Der eigentliche Kritikpunkt ist ein anderer. Er betrifft die Frage der Konsistenz deutscher Außenpolitik und insbesondere den Umgang mit dem Völkerrecht. Deutschland tritt international sehr offensiv als Verteidiger des Völkerrechts auf. Das gilt insbesondere mit Blick auf den russischen Angriffskrieg gegen die Ukraine. Dort verweist Deutschland völlig zu Recht auf territoriale Integrität, staatliche Souveränität und die Notwendigkeit, internationales Recht durchzusetzen.
Viele Staaten beobachten deshalb sehr genau, ob Deutschland dieselben Maßstäbe auch in anderen Konflikten anlegt. Und genau hier entsteht bei manchen Regierungen der Eindruck doppelter Standards. Der Vorwurf lautet nicht, Deutschland habe Interessen. Selbstverständlich hat Deutschland Interessen. Alle Staaten haben Interessen. Der Vorwurf lautet vielmehr, dass Deutschland universelle Prinzipien manchmal sehr entschieden vertritt und an anderer Stelle deutlich zurückhaltender wird.
Haben Sie ein Beispiel?
Das hat sich in den vergangenen Jahren mehrfach gezeigt. Diskussionen über gezielte Tötungen iranischer Akteure, die Zurückhaltung bei bestimmten völkerrechtlichen Bewertungen, die Debatten über das Vorgehen Israels in Gaza oder zuletzt die Reaktionen auf den Krieg zwischen Israel und Iran haben in vielen Teilen der Welt genau diese Wahrnehmung verstärkt.
Besonders kritisch wurden dabei Äußerungen aufgenommen, die den Eindruck vermittelten, das Völkerrecht sei nicht mehr die zentrale Orientierungsgröße. Wenn etwa gesagt wird, man könne nicht ständig mit dem Völkerrecht unter dem Arm herumlaufen, oder wenn Israels Vorgehen als eine Art „Drecksarbeit für uns“ beschrieben wird, dann wird das international sehr aufmerksam registriert.
Man muss dabei nicht einmal die politische Bewertung teilen. Entscheidend ist, wie solche Aussagen wahrgenommen werden. Viele Staaten fragen sich dann, warum Deutschland im einen Fall kompromisslos auf das Völkerrecht verweist, während im anderen Fall plötzlich andere Maßstäbe gelten. Genau diese Wahrnehmung hat Deutschland Stimmen gekostet.
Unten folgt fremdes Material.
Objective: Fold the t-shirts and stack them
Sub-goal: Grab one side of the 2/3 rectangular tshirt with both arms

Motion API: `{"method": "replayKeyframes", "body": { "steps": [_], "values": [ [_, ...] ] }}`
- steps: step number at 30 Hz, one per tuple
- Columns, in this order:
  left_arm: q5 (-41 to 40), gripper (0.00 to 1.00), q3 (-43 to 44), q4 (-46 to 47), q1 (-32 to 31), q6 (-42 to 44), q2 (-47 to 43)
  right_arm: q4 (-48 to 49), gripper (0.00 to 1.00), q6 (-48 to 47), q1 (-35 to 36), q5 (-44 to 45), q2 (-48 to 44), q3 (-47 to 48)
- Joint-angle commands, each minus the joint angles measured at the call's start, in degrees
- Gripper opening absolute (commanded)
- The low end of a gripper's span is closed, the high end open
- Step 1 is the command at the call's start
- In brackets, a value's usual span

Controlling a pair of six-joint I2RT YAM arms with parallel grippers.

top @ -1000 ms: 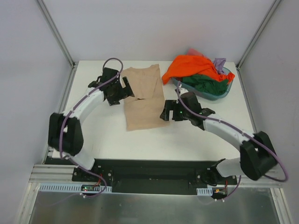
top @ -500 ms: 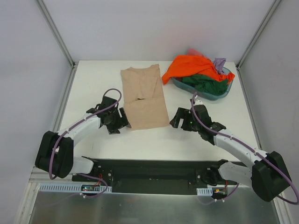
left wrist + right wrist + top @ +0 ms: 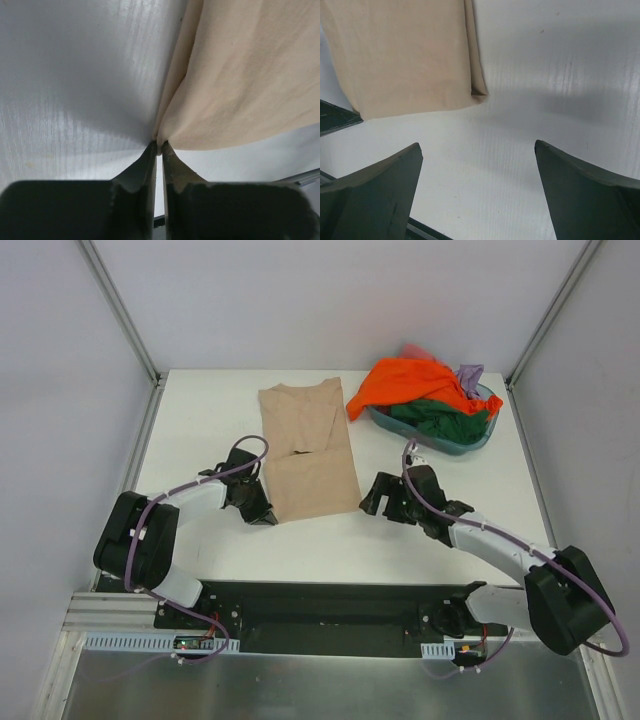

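Matt cloth t-shirt [image 3: 308,455], smooth table [image 3: 200,420]

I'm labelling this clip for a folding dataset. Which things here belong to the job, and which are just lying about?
Belongs to the job: tan t-shirt, near corner pinched in the left gripper; right gripper, open beside its other near corner; orange t-shirt, dark green t-shirt and lilac t-shirt, heaped in the teal basin.
Just lying about: teal basin; table.
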Motion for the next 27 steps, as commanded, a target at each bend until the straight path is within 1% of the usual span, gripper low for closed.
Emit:
{"method": "replayKeyframes", "body": {
  "steps": [1,7,9,11,14,15,16,20,23,24,27],
  "values": [
    [1.9,0.0,1.0,0.6,-0.1,0.0,2.0,3.0,0.97,0.6,-0.1,-0.5,2.6,0.9],
    [2.2,0.0,-0.4,3.4,-0.1,0.4,1.3,3.3,0.99,-3.0,-0.1,-2.4,10.4,5.1],
    [2.1,0.0,-0.6,3.6,-0.1,0.6,0.8,3.4,0.95,-4.2,-0.1,-3.5,13.7,7.0],
    [1.9,0.0,-0.8,3.6,-0.1,0.6,0.6,3.7,0.85,-4.5,0.1,-4.5,16.4,8.5],
    [1.8,0.0,-1.1,3.6,-0.1,0.3,0.7,5.5,0.75,-3.0,0.0,-4.7,19.2,8.8],
    [1.6,0.0,-1.2,3.6,-0.1,0.4,0.8,5.6,0.68,-2.7,0.1,-4.8,19.9,8.9],
    [1.2,0.0,-1.1,3.6,-0.1,0.5,1.0,5.7,0.66,-2.3,0.0,-5.0,20.4,8.9],
    [0.8,0.0,-0.9,3.6,-0.1,0.4,1.4,5.6,0.47,-1.0,0.0,-5.7,21.6,8.8],
    [0.4,0.0,-1.2,3.6,-0.1,0.3,1.0,5.1,0.4,-0.9,0.0,-6.2,21.9,8.5],
    [0.1,0.0,-1.3,3.6,-0.1,0.3,0.7,5.1,0.37,-1.1,0.1,-5.8,22.0,8.4],
    [-0.3,0.0,-1.5,3.6,-0.1,0.2,0.2,4.3,0.34,-1.8,0.0,-4.2,22.7,9.1]
  ]
}}
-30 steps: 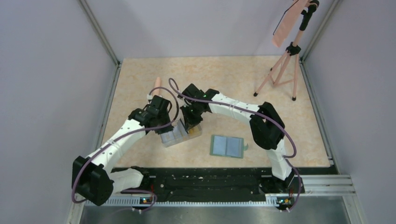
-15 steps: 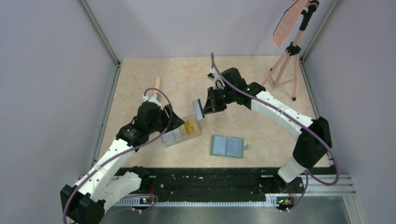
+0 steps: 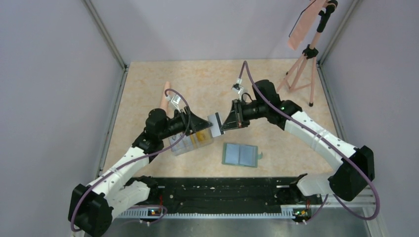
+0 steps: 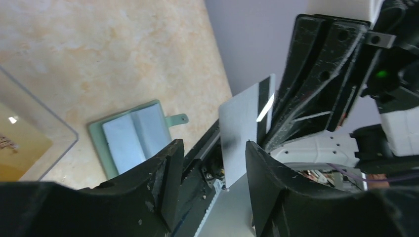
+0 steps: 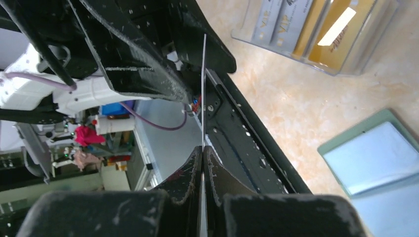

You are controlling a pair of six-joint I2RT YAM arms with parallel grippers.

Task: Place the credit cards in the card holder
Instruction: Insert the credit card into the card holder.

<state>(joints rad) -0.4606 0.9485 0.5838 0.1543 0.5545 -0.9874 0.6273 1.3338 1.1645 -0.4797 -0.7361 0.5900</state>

Gleichzeitig gehört Deutschland zu den größten Unterstützern der Vereinten Nationen. Ist diese Kritik da nicht etwas ungerecht?
Deutschland ist ohne Zweifel einer der wichtigsten Unterstützer der Vereinten Nationen. Deutschland zahlt hohe Beiträge, unterstützt zahlreiche Programme und betont regelmäßig die Bedeutung multilateraler Institutionen. Daran gibt es keinen Zweifel. Aber internationale Politik besteht nicht nur aus finanziellen Beiträgen.
Viele Staaten schauen auch auf politische Präsenz, diplomatisches Engagement und personelle Beteiligung. Wenn man fragt, wie viele Deutsche heute in wirklich herausragenden Positionen innerhalb des UN-Systems tätig sind, fällt die Bilanz vergleichsweise bescheiden aus. Wenn man fragt, wie sichtbar Deutschland bei zentralen UN-Prozessen ist, gibt es ebenfalls Kritikpunkte.
Die Kürzungen bei Entwicklungszusammenarbeit und humanitärer Hilfe fallen deshalb besonders auf. Wer seinen internationalen Einfluss stark über finanzielle Beiträge definiert, wird auch besonders kritisch beobachtet, wenn diese Beiträge sinken. Viele Staaten erwarten dann, dass Deutschland seinen Anspruch, einer der wichtigsten Unterstützer der Vereinten Nationen zu sein, auch praktisch unter Beweis stellt.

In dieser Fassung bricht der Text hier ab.